Required work
Please repeat the records, word for word and without gaps.

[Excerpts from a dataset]
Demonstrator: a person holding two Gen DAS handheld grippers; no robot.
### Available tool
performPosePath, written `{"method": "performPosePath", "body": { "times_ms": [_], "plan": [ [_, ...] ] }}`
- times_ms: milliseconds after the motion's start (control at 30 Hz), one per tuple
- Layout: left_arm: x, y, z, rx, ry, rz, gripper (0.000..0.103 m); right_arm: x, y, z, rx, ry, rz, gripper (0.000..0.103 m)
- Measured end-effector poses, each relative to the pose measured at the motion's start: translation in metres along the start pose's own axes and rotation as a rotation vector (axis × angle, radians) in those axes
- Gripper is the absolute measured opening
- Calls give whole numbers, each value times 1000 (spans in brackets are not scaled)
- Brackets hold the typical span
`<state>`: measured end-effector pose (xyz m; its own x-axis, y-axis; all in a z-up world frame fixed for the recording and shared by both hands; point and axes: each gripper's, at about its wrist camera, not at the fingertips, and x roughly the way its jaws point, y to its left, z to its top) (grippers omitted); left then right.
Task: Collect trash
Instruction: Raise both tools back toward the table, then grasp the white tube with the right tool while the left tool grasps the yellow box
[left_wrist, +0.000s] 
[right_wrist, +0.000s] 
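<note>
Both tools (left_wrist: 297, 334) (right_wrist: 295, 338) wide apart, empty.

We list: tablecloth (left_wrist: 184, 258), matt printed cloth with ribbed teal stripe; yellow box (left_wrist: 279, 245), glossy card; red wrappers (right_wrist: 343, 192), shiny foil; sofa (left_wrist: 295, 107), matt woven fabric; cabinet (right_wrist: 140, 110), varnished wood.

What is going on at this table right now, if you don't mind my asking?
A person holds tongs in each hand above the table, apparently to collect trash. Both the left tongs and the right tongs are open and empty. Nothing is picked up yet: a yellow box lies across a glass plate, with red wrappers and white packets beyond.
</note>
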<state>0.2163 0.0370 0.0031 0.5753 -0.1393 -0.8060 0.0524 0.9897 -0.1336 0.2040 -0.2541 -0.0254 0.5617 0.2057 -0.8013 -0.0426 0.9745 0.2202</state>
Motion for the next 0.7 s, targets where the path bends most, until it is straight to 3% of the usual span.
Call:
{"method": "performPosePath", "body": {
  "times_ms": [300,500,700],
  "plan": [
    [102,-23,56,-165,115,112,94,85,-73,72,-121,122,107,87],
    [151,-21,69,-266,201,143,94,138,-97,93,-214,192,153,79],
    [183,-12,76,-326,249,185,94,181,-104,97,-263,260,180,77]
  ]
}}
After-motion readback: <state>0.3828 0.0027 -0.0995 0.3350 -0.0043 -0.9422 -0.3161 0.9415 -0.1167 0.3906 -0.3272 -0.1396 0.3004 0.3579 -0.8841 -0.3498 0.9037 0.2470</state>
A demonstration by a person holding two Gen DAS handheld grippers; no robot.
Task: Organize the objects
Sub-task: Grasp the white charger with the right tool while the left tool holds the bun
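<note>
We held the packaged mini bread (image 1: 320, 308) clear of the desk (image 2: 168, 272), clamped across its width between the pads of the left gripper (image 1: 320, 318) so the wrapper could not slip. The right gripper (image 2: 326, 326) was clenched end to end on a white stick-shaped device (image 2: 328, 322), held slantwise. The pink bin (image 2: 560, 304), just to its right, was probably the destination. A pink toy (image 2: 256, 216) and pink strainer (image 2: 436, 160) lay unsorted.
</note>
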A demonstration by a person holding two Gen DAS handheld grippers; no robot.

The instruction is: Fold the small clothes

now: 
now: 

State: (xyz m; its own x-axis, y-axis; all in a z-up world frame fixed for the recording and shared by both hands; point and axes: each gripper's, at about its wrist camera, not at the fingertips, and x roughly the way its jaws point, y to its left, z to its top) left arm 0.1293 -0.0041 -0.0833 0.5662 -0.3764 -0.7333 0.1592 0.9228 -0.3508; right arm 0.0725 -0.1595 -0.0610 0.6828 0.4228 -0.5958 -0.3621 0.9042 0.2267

Result of the task
Demonstrator: a person holding two Gen DAS handheld grippers; no robot.
### Available tool
performPosePath, written `{"method": "performPosePath", "body": { "times_ms": [_], "plan": [ [_, ...] ] }}`
- times_ms: milliseconds after the motion's start (control at 30 Hz), one per tuple
- Layout: left_arm: x, y, z, rx, ry, rz, gripper (0.000..0.103 m); right_arm: x, y, z, rx, ry, rz, gripper (0.000..0.103 m)
- Measured end-effector poses, each relative to the pose measured at the motion's start: translation in metres along the start pose's own axes and rotation as a rotation vector (axis × angle, radians) in those axes
- Gripper is the absolute measured opening
- Calls give whole numbers, each value times 1000 (spans in brackets are not scaled)
- Brackets hold the typical span
`<state>`: measured end-effector pose (xyz m; its own x-axis, y-axis; all in a z-up world frame fixed for the recording and shared by both hands; point and axes: each gripper's, at about its wrist camera, not at the fingertips, and x roughly the way its jaws point, y to its left, z to its top) (grippers omitted); left then right.
Task: Collect trash
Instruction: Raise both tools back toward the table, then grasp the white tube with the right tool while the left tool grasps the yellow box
[left_wrist, +0.000s] 
[right_wrist, +0.000s] 
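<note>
Both tools (left_wrist: 297, 334) (right_wrist: 295, 338) wide apart, empty.

We list: tablecloth (left_wrist: 184, 258), matt printed cloth with ribbed teal stripe; yellow box (left_wrist: 279, 245), glossy card; red wrappers (right_wrist: 343, 192), shiny foil; sofa (left_wrist: 295, 107), matt woven fabric; cabinet (right_wrist: 140, 110), varnished wood.

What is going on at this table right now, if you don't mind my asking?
A person holds tongs in each hand above the table, apparently to collect trash. Both the left tongs and the right tongs are open and empty. Nothing is picked up yet: a yellow box lies across a glass plate, with red wrappers and white packets beyond.
</note>
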<state>0.2163 0.0370 0.0031 0.5753 -0.1393 -0.8060 0.0524 0.9897 -0.1336 0.2040 -0.2541 -0.0254 0.5617 0.2057 -0.8013 -0.0426 0.9745 0.2202</state>
Motion for the next 0.7 s, targets where the path bends most, until it is straight to 3% of the usual span.
Call:
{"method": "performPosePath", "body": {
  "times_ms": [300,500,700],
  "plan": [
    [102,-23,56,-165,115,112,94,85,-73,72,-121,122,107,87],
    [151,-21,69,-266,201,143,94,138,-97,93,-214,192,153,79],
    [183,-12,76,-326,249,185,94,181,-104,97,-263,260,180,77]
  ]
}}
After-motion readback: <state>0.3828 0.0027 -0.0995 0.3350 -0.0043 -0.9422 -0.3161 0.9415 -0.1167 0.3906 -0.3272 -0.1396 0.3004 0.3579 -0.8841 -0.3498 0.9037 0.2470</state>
A demonstration by a person holding two Gen DAS handheld grippers; no robot.
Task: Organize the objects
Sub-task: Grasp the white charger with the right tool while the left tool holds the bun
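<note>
We held the packaged mini bread (image 1: 320, 308) clear of the desk (image 2: 168, 272), clamped across its width between the pads of the left gripper (image 1: 320, 318) so the wrapper could not slip. The right gripper (image 2: 326, 326) was clenched end to end on a white stick-shaped device (image 2: 328, 322), held slantwise. The pink bin (image 2: 560, 304), just to its right, was probably the destination. A pink toy (image 2: 256, 216) and pink strainer (image 2: 436, 160) lay unsorted.
</note>
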A demonstration by a person holding two Gen DAS handheld grippers; no robot.

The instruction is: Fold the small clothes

now: 
now: 

State: (xyz m; its own x-axis, y-axis; all in a z-up world frame fixed for the recording and shared by both hands; point and axes: each gripper's, at about its wrist camera, not at the fingertips, and x roughly the way its jaws point, y to its left, z to its top) left arm 0.1293 -0.0041 -0.0833 0.5662 -0.3764 -0.7333 0.1592 0.9228 -0.3508; right arm 0.0725 -0.1595 -0.0610 0.6828 0.4228 -0.5958 -0.3621 0.9042 0.2267

Nothing more is required for this exercise.